As of early 2023, the completed sections are:
- Mud Island (Mud Island to Second St): The Mud Island section opened to the public in October 2017. This portion of the Greenway features a 1.2 mile loop along the old Wolf River Levee built to divert the flow of the Wolf River in 1960.
- North McLean Cycle Track (McLean: Chelsea to Nedra and McLean: Nedra to Rodney Baber Park): Built atop a levee, the Hollywood section and McLean Cycle track compose 3.3 miles of the Wolf River Greenway trail through the Hyde Park neighborhood of Memphis.
- Hyde Park (McLean to Hollywood): The Hollywood section features a trailhead parking area along N Hollywood Street and connects to the McLean Cycle Track to the west.

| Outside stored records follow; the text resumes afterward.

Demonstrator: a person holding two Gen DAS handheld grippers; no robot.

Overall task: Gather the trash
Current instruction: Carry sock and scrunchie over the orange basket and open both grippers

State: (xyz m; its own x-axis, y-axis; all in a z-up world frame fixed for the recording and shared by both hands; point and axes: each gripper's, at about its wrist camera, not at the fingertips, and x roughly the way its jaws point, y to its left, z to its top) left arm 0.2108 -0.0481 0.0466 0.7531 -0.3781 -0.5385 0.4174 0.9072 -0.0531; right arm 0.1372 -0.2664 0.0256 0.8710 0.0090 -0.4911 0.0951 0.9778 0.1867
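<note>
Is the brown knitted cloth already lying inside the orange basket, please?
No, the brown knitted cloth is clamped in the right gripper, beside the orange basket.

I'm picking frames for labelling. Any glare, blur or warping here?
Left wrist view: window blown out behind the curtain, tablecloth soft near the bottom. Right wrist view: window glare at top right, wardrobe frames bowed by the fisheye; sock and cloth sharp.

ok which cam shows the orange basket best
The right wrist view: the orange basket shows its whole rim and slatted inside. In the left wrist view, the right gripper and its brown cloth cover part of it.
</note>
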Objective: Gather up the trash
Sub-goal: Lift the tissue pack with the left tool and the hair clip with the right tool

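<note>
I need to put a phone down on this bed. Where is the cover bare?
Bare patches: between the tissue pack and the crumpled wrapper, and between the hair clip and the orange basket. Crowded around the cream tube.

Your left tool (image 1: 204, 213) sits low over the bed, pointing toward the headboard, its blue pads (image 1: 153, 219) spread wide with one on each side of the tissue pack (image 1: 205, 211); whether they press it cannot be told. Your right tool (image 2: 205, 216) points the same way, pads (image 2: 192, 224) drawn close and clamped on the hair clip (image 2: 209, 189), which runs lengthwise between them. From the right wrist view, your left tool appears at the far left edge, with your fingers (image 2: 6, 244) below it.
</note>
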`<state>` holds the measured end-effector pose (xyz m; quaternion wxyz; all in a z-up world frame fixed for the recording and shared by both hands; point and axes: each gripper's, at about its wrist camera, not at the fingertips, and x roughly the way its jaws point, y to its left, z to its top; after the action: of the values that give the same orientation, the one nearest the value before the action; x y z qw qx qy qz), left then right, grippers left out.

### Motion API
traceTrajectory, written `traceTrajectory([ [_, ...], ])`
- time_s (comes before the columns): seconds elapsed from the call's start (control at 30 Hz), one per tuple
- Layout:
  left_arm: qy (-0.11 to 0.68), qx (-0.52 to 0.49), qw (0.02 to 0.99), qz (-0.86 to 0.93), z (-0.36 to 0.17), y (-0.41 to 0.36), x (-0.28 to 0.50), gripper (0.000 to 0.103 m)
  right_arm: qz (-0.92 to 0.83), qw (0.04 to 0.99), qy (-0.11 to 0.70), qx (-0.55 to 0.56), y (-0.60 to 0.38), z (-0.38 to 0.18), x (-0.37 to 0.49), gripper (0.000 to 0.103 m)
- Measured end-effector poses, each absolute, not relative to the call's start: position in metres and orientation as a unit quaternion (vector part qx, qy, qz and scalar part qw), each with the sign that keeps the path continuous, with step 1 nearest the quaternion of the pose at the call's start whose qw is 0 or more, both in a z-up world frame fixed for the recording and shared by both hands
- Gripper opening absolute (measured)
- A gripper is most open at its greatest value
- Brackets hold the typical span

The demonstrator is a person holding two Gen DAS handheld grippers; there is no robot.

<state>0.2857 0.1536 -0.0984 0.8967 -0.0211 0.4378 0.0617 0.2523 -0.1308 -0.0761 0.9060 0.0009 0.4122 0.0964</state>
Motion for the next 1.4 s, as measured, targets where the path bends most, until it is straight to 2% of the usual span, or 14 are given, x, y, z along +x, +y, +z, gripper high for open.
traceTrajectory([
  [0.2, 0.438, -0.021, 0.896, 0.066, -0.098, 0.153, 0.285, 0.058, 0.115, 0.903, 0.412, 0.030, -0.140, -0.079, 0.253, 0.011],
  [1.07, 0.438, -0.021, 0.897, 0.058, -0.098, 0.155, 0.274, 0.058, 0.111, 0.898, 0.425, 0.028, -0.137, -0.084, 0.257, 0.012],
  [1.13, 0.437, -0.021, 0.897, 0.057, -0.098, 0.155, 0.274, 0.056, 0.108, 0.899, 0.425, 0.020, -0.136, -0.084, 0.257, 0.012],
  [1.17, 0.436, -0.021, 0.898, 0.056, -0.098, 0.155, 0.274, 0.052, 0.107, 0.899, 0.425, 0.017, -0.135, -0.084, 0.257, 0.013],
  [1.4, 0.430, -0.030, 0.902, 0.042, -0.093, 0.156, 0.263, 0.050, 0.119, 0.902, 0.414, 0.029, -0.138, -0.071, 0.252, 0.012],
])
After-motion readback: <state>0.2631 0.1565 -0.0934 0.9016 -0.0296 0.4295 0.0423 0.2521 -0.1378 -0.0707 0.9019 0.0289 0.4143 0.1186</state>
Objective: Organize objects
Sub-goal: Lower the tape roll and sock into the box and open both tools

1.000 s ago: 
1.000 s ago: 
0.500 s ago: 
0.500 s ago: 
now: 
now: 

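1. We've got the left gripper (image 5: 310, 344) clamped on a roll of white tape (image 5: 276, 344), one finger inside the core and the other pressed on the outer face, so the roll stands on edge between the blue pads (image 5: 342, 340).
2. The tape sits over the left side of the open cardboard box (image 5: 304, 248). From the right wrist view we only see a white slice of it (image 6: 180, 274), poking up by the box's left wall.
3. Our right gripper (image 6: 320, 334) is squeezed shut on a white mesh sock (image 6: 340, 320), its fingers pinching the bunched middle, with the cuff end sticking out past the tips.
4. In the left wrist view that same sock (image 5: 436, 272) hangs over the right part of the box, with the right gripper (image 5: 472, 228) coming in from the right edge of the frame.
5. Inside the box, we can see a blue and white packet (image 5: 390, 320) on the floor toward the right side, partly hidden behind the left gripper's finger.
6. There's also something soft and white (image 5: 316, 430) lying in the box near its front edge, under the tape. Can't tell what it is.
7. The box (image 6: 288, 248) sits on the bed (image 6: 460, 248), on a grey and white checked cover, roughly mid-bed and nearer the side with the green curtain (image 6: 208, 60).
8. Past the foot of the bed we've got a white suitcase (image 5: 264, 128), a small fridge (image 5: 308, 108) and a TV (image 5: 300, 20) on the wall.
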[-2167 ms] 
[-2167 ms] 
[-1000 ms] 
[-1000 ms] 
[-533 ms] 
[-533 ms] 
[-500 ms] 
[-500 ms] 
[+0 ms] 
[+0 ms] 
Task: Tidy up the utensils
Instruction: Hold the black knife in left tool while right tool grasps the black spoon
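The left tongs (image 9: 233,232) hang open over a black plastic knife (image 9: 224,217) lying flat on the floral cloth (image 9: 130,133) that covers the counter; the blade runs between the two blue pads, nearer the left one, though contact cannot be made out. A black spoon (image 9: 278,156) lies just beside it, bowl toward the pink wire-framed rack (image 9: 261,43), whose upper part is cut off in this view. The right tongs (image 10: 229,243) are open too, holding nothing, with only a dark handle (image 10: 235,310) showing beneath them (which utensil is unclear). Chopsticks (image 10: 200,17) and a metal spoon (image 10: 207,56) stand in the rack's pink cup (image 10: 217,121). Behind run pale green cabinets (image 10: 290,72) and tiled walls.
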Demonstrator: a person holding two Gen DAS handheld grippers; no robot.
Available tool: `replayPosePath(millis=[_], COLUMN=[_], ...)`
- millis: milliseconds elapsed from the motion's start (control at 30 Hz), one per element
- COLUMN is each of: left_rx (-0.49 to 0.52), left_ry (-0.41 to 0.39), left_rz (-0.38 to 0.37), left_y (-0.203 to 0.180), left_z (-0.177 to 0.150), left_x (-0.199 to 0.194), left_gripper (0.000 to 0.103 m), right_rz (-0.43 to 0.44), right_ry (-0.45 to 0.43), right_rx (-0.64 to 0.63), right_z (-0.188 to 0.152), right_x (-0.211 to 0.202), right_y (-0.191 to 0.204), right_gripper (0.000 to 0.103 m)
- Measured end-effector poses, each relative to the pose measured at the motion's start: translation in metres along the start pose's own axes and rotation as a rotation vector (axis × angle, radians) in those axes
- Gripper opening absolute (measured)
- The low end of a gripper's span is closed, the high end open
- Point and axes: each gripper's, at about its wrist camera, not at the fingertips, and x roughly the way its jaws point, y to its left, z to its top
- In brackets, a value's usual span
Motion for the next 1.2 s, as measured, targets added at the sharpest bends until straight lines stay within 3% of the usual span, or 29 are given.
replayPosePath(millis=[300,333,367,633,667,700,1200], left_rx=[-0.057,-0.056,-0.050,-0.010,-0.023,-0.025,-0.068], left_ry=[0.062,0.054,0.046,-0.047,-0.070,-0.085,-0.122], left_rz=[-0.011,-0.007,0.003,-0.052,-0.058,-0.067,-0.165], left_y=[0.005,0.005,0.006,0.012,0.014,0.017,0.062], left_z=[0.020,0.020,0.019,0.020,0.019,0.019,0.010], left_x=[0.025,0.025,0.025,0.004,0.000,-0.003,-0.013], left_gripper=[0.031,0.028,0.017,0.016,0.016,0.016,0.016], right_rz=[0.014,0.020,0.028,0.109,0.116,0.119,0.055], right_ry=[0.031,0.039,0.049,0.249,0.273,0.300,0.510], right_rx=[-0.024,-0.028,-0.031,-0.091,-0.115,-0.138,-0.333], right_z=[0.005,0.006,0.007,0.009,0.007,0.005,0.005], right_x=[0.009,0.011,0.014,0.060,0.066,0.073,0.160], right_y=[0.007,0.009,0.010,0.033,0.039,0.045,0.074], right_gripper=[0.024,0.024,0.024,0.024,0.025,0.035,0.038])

- N Highland to Epping Way
- Epping Way: The Epping Way section of the Wolf River Greenway Trail system can be found on 138 acres of riverfront property, owned by the Wolf River Conservancy. This section of the Greenway features a 20-acre lake, 1.2 miles of pedestrian trails with two bridges.
- Kennedy Park: The Kennedy Park section of the Wolf River Greenway opened in 2018 and features 1.5 miles of recreational trails.
- East Section (Walnut Grove to Shady Grove, to City of Germantown): The East Section of the Wolf River Greenway consists of 3.6 miles of paved trail.
- Wolf Crossing: The Wolf Crossing section opened in 2021 connecting Shelby Farms Greenline and the Wolf River Greenway Trail further. This section contains a 270-foot bridge over the Wolf River, and a raised concrete boardwalk through Lucius Burch State Natural Area.